The expected answer is every line from the material below that has the word "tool".
========
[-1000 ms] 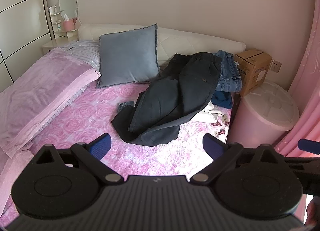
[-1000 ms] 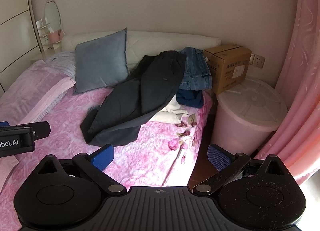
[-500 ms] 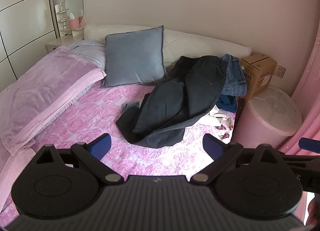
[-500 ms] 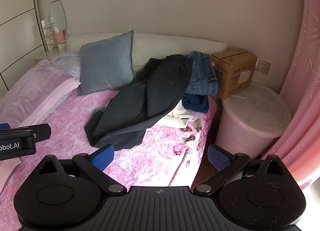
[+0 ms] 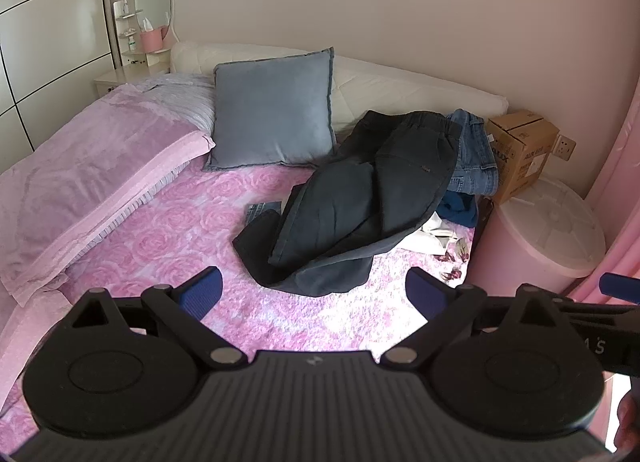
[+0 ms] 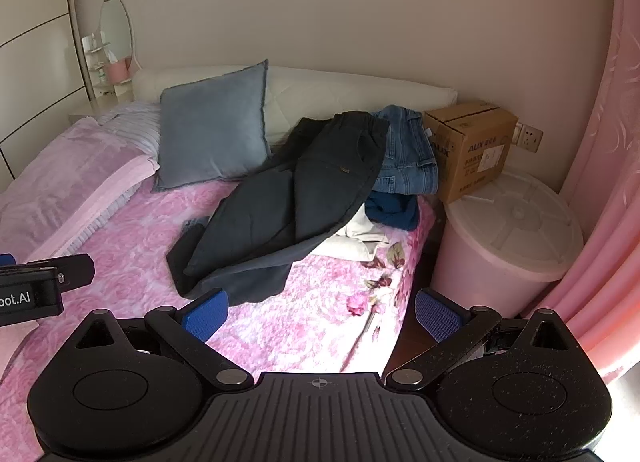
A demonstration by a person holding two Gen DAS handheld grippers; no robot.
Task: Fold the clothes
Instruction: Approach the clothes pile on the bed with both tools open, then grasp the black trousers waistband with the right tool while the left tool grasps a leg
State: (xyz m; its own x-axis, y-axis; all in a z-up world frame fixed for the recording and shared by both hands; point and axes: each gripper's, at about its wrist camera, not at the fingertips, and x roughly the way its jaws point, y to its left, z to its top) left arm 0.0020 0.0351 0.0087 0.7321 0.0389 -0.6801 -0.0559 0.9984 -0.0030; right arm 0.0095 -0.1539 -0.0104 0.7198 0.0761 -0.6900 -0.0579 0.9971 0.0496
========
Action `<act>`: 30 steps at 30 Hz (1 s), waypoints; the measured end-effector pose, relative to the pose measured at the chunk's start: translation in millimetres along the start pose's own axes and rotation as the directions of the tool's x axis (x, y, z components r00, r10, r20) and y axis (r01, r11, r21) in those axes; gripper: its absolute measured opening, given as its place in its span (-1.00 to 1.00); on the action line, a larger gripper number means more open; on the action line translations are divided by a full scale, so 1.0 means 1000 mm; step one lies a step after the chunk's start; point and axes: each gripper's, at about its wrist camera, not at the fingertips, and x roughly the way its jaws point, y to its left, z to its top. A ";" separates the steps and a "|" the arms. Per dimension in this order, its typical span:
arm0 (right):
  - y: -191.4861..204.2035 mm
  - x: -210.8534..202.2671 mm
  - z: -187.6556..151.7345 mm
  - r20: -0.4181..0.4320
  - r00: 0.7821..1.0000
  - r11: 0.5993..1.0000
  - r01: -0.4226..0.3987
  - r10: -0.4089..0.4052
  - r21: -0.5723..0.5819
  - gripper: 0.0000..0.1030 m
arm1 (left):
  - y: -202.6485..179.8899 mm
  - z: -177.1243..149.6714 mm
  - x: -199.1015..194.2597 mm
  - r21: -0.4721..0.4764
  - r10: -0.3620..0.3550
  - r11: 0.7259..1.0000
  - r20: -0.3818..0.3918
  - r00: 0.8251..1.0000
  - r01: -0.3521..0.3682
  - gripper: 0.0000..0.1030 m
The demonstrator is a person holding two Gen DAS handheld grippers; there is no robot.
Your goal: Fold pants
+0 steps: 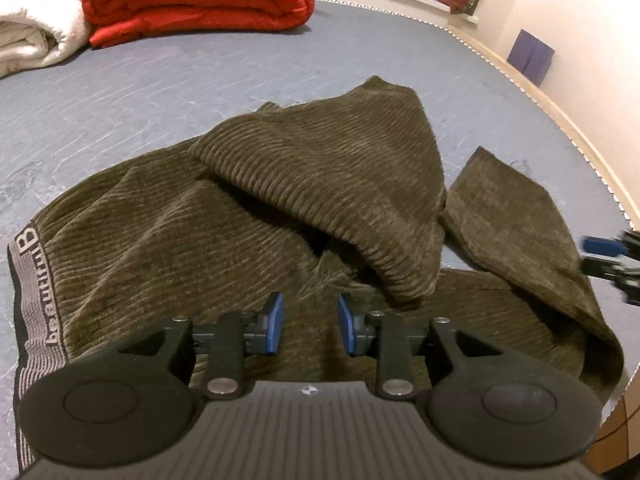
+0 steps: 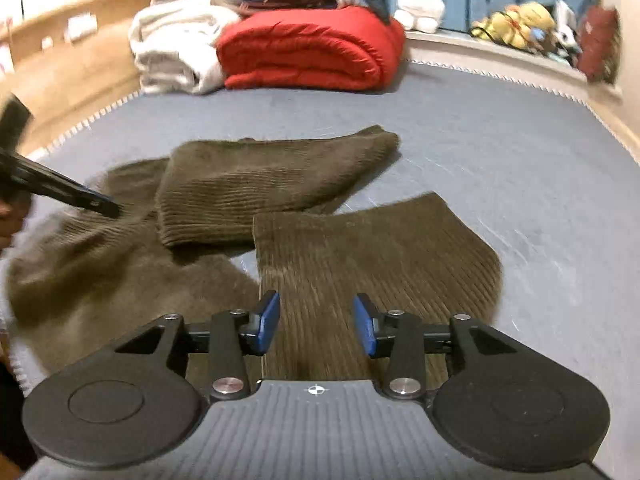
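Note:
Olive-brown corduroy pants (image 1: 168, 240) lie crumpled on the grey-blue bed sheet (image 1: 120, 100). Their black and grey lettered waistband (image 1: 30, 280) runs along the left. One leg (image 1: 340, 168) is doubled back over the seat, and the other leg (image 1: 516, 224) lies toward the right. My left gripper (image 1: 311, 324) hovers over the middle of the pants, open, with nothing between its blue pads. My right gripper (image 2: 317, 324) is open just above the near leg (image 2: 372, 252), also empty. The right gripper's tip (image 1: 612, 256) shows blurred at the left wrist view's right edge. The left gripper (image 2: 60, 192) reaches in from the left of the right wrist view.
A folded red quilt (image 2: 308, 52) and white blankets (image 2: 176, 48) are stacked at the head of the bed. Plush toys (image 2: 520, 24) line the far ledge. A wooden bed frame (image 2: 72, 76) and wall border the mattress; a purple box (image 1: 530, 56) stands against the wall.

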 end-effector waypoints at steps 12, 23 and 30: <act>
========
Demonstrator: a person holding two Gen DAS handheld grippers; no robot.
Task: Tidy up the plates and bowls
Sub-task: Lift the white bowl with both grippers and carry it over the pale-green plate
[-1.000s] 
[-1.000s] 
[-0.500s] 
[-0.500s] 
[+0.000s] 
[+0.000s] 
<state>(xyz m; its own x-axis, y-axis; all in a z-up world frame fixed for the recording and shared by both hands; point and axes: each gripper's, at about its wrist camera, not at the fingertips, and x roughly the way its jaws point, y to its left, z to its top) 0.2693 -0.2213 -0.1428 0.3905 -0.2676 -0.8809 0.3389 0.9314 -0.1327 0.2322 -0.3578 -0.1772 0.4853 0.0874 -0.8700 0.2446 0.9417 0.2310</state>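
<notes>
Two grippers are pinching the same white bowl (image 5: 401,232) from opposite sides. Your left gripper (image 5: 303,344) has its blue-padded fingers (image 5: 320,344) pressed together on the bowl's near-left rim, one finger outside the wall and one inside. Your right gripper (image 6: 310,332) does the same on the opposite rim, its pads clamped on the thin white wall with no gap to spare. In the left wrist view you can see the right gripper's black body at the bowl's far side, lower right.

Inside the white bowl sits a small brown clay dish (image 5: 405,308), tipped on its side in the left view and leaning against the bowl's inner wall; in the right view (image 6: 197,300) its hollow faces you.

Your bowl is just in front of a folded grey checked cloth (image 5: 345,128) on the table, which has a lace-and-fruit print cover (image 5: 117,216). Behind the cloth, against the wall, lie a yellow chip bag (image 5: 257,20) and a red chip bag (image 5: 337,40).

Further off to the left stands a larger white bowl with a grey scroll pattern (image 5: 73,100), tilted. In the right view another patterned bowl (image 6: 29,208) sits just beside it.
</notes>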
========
## Response
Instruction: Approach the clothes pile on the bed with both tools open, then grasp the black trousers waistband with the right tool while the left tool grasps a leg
Action `<act>`: 30 steps at 30 Hz (1 s), waypoints; the measured end-effector pose, relative to the pose measured at the chunk's start: translation in millimetres along the start pose's own axes and rotation as the directions of the tool's x axis (x, y, z components r00, r10, r20) and y axis (r01, r11, r21) in those axes; gripper: its absolute measured opening, given as its place in its span (-1.00 to 1.00); on the action line, a larger gripper number means more open; on the action line translations are divided by a full scale, so 1.0 means 1000 mm; step one lies a step after the chunk's start; point and axes: each gripper's, at about its wrist camera, not at the fingertips, and x roughly the way its jaws point, y to its left, z to its top. A ";" separates the steps and a "|" the arms. Per dimension in this order, its typical span:

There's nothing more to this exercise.